黑澤忌的衣服、褲子和靴子,松松垮垮地從警衛的肩膀、胯骨上垂蕩下來,越發顯得衣物里的身體干瘦扭曲;在林三酒一眨也不眨的注視下,他在站直身體之后,就再也沒有了動靜。
“……怎么?”林三酒小心又戒備地靠近了半步,近距離地觀察了一下他的臉。
他臉上的黑洞還沒有擴張到其他警衛的程度,或許這說明他的“警衛化”還沒有徹底完成——否則他第一個要抓的,恐怕就是林三酒了。

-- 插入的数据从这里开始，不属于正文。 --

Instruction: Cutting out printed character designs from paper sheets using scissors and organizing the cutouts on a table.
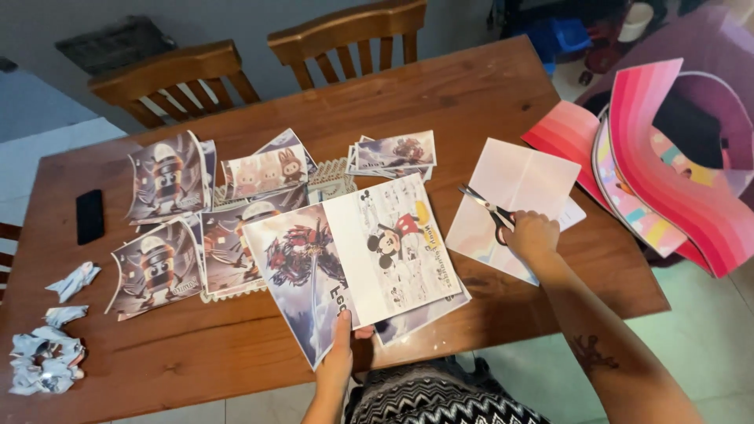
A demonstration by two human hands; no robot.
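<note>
While the left hand (339,357) pinches the near edge of glossy printed sheets (353,263) lifted over the wooden table (471,102), the right hand (532,235), arm outstretched, grips metal scissors (487,208), blades parted, above white folded paper (518,188).

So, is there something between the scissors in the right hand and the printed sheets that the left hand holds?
Nothing visible. The right hand holds the scissors over a white folded sheet, and only bare table separates them from the printed sheets in the left hand.
</note>
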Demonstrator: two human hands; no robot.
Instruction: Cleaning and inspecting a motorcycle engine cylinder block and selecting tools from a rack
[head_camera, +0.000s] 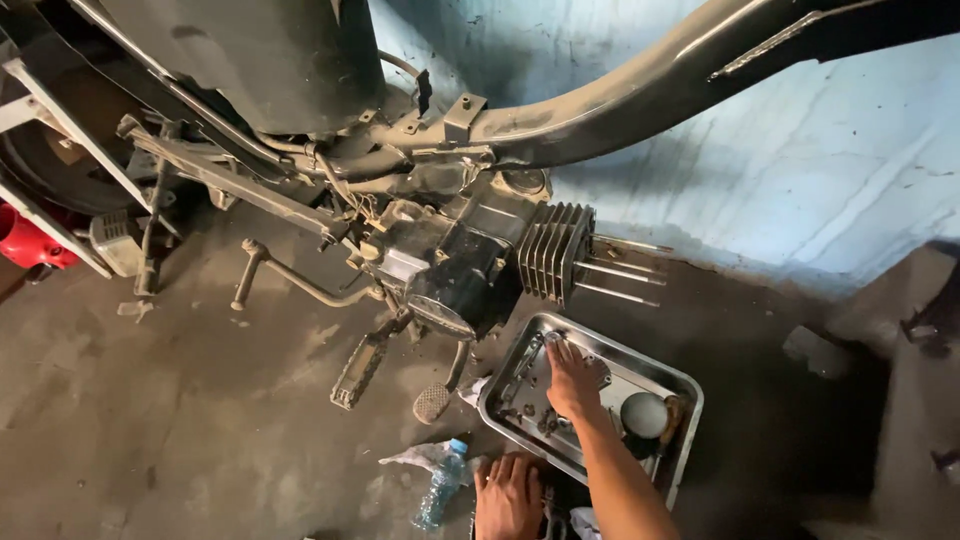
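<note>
Two bare hands at a parts tray under a stripped, dusty motorcycle.

The right hand (572, 380) reaches into the shallow rectangular stainless-steel tray (685, 385) on the concrete floor, fingers spread apart and pressed down among small dark bolts and metal parts (525, 395); whether it grips any of them cannot be told. The left hand (507, 495) lies flat and open on the floor just beside the tray's near edge, close to a clear plastic water bottle with a blue cap (440, 487). Above the tray hangs the grimy black engine with its finned grey cylinder (553, 250) and bare studs.
</note>
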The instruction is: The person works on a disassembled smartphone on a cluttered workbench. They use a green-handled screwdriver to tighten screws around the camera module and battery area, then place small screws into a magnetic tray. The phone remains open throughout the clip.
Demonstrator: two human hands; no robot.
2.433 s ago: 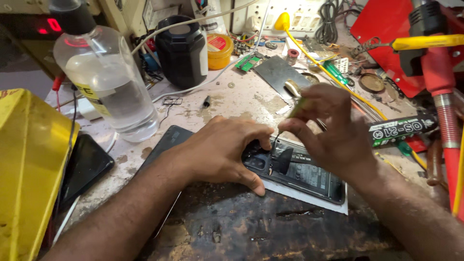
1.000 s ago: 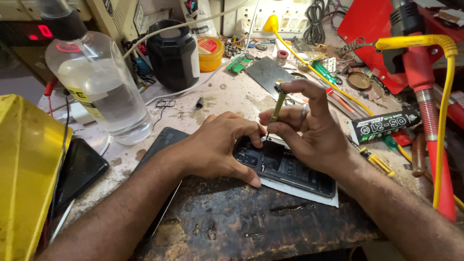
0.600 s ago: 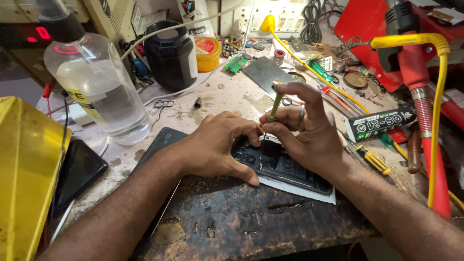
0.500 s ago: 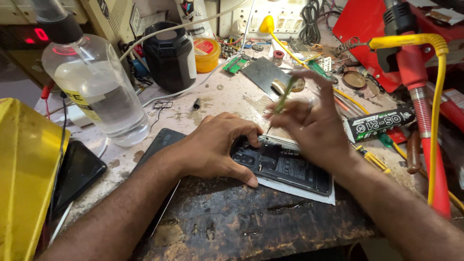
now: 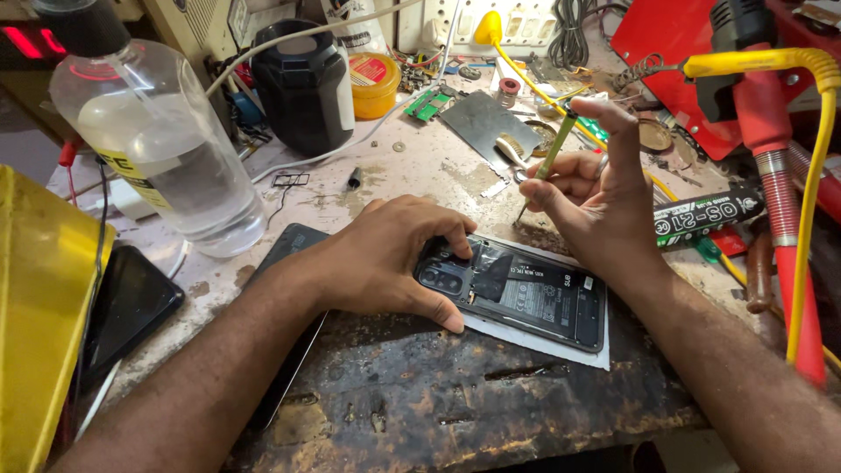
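Since last look, our right hand (image 5: 604, 206) lifted up off opened phone (image 5: 526, 293), pinching thin green screwdriver (image 5: 550, 162), tip in air above phone's top edge. Our left hand (image 5: 394, 263) presses flat on phone's camera end, grasping nothing. Phone lies on white sheet (image 5: 543, 337) on tabletop (image 5: 438, 175), just below right hand. Big clear bottle (image 5: 162, 144) stands far left, black jar (image 5: 302, 83) behind, red tool (image 5: 771, 158) and yellow cable (image 5: 810, 193) crowd right side. Open room near front edge.

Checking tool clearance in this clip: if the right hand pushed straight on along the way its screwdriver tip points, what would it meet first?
The right hand aims the screwdriver down and leftward; it would probably meet the bare bench just beyond the opened phone, though depth is unclear.
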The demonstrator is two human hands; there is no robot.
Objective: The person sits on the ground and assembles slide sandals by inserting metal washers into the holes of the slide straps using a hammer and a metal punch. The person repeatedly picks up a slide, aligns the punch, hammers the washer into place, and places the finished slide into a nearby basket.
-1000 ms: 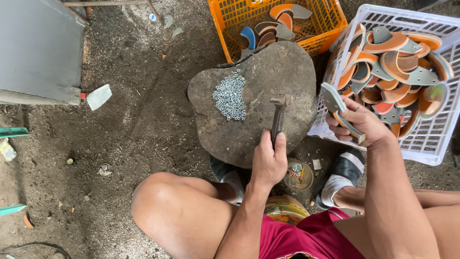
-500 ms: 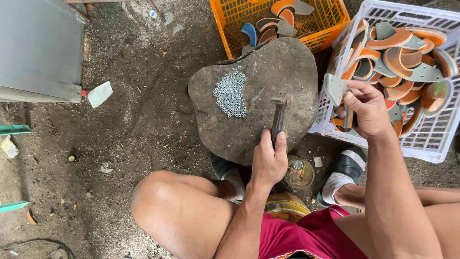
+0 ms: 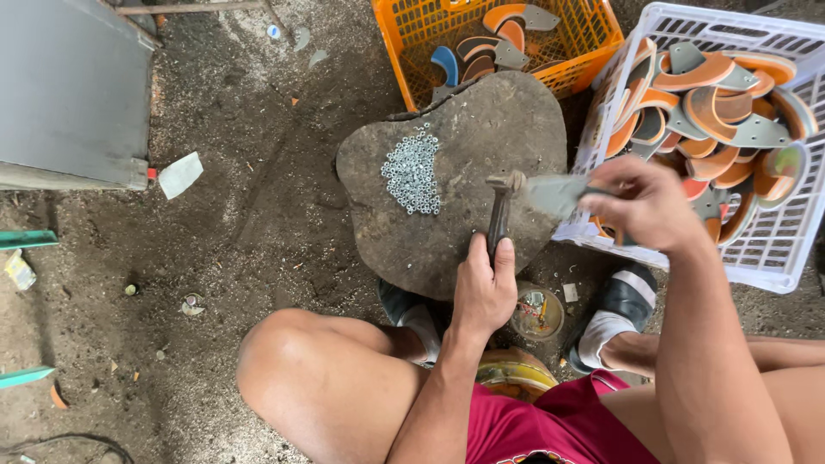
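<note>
The left hand (image 3: 484,294), low in the centre of the frame, is seen clenched around the handle of a hammer (image 3: 499,215), fingers fully wrapped and thumb laid along the shaft; the hammer head is set on or just over the flat stone slab (image 3: 455,172) in mid-frame, which one cannot be told. The right hand (image 3: 646,204), at centre right, is closed in a pinch on a grey metal blade piece (image 3: 557,194), the fingers curled over its right end while its left end is held just beside the hammer head, above the slab's right edge. A heap of small silvery rings (image 3: 412,169) is noted on the slab's left half, well apart from both hands. A white plastic crate (image 3: 773,258), at upper right, is filled with orange-and-grey curved pieces (image 3: 713,94); the right hand is seen just in front of its near wall. An orange plastic crate (image 3: 584,34), at top centre behind the slab, is holding a few similar pieces, one of them blue. A small round tin (image 3: 536,313) is recorded on the dirt floor (image 3: 215,258) below the slab, between the feet. A grey box-like panel (image 3: 69,94) is seen at upper left, with a pale scrap (image 3: 180,174) beside its lower corner. No label is legible.
</note>
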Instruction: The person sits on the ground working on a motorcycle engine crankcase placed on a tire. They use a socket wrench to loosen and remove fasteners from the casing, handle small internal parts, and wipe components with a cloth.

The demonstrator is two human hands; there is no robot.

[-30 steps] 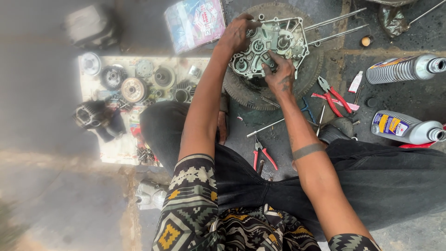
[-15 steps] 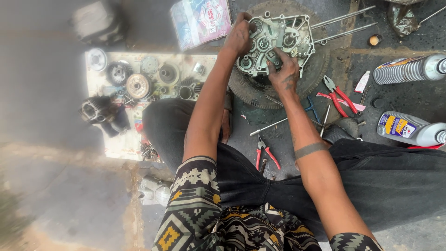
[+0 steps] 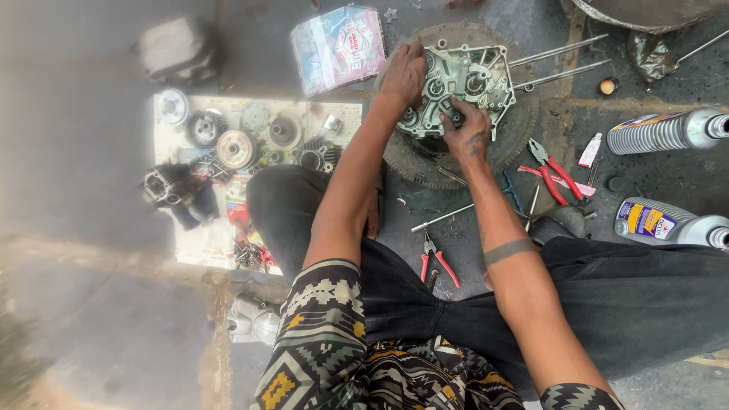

現在該怎么辦?警衛化沒有完成,那么在外頭等一段時間,他會慢慢恢復嗎?
“但我還是需要我的報酬,”導師的聲音再度從她身邊響了起來。
如果說之前導師的語氣,可以用陽光、積極、煩人來形容,那么這一次,他的聲音里多了一些什么東西——一種無論如何也不會放棄,所以叫人隱隱感覺有幾分危險的堅持。
林三酒把注意力抽了回來,轉頭看了一眼導師。
她在被吸出來的時候,就暗暗下了決心,這輩子說什么也不和畫師分開了——這家伙好用得讓他吃驚。如果扣掉畫師、導師這兩個特殊物品,再把不得不留下來的【你們班上應該也有這種人吧】摘掉,那么她可能得把剩下的所有特殊物品都翻出來,才夠付賬的。
心里對于物品數量的計算、試圖和他討價還價的念頭,在在二人目光相對的時候,忽然像冰塊一樣融化了。
在她的注視中,導師又微微咧開了嘴。他的嘴角朝兩邊后退,露出了一排白牙。